🤖 AI Summary
Existing multimodal stance detection methods struggle to effectively distinguish modality-specific signals from cross-modal shared evidence, limiting performance gains. This work proposes DiME, a novel architecture that explicitly decouples stance-related information into three components: text-dominant, vision-dominant, and cross-modal shared representations. DiME employs target-aware chain-of-thought prompting to guide dual encoders in extracting these representations and introduces dedicated loss functions to separately optimize modality-specific and shared components. By integrating contrastive learning, cosine alignment, and a gated fusion mechanism, DiME enables adaptive dynamic ensemble of the decomposed signals. Extensive experiments on four benchmark datasets demonstrate that DiME significantly outperforms current unimodal and multimodal approaches under both in-target and zero-shot settings.
📝 Abstract
Multi-modal stance detection (MSD) aims to determine an author's stance toward a given target using both textual and visual content. While recent methods leverage multi-modal fusion and prompt-based learning, most fail to distinguish between modality-specific signals and cross-modal evidence, leading to suboptimal performance. We propose DiME (Disentangled Multi-modal Experts), a novel architecture that explicitly separates stance information into textual-dominant, visual-dominant, and cross-modal shared components.
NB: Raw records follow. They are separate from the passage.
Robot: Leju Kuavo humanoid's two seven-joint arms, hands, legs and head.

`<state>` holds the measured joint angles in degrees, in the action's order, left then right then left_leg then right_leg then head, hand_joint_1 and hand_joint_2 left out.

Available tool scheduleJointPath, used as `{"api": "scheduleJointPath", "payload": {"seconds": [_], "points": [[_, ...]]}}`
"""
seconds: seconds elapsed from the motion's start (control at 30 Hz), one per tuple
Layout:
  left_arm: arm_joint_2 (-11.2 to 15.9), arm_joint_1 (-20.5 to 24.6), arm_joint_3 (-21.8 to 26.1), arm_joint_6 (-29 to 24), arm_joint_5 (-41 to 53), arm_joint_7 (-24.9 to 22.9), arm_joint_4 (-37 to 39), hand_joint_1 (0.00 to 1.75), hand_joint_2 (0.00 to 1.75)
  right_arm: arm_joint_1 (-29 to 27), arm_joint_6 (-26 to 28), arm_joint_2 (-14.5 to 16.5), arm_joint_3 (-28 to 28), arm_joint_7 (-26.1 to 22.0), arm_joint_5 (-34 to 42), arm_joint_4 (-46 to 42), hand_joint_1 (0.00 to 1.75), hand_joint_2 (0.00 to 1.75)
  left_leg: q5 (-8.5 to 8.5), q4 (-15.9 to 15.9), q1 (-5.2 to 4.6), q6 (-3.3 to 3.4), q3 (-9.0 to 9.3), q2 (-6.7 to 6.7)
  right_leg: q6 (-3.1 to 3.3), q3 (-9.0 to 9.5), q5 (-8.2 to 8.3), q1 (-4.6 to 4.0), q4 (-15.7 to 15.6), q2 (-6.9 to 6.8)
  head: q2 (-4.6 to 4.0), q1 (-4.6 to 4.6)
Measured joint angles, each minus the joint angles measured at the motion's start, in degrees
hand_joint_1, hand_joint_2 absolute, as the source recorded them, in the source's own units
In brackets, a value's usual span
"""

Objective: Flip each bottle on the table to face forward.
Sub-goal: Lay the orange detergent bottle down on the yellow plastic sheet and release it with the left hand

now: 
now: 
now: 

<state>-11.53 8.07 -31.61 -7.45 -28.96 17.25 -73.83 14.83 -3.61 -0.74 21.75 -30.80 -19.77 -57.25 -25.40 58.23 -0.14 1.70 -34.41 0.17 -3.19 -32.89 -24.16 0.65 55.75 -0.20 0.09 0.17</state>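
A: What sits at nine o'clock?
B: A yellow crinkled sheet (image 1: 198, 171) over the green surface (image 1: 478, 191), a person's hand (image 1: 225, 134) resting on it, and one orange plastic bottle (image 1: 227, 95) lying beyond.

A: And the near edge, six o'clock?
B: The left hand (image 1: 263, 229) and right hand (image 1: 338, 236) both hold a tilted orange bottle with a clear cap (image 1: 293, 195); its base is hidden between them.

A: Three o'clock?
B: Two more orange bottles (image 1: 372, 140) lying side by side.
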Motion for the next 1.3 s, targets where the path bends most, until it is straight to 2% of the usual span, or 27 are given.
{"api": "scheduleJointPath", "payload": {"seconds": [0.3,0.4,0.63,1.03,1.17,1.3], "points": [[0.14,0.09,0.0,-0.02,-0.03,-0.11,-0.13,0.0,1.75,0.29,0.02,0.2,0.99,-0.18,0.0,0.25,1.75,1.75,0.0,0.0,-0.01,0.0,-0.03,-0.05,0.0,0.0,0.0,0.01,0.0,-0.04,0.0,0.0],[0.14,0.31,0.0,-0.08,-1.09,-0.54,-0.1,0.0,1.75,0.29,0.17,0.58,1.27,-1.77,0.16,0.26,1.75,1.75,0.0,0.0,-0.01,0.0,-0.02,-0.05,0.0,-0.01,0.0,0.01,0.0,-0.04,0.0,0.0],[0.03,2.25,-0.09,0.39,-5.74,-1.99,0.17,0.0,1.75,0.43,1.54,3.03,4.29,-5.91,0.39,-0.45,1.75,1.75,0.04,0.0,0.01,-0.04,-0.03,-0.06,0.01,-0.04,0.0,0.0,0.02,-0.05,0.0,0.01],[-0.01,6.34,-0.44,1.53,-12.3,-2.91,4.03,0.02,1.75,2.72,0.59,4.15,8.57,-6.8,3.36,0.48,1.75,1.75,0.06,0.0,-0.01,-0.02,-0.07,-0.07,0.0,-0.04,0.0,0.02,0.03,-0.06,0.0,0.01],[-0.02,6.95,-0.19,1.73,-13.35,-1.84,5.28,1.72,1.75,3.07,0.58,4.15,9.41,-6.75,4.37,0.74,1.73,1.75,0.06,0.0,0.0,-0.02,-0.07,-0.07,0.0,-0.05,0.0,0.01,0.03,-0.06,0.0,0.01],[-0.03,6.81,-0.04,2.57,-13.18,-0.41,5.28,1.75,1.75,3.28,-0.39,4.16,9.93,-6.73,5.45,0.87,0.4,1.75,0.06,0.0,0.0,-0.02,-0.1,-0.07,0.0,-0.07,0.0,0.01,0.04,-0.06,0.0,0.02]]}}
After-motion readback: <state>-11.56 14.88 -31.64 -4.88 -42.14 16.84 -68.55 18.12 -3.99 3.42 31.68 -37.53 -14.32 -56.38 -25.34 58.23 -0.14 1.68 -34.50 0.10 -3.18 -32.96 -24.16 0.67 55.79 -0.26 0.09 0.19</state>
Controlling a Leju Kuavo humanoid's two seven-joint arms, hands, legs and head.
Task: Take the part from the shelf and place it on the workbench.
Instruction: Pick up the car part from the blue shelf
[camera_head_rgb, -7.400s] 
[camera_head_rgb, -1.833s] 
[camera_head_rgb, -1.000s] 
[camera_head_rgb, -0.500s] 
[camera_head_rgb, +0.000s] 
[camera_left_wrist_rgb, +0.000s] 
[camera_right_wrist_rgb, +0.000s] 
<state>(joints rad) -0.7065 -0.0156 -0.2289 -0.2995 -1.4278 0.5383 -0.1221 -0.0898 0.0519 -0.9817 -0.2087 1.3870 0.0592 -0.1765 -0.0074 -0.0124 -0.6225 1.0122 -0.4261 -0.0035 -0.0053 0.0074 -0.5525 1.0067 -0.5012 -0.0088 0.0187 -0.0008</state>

DiME first uses a target-aware Chain-of-Thought prompt to generate reasoning-guided textual input. Then, dual encoders extract modality features, which are processed by three expert modules with specialized loss functions: contrastive learning for modality-specific experts and cosine alignment for shared representation learning. A gating network adaptively fuses expert outputs for final prediction. Experiments on four benchmark datasets show that DiME consistently outperforms strong unimodal and multi-modal baselines under both in-target and zero-shot settings.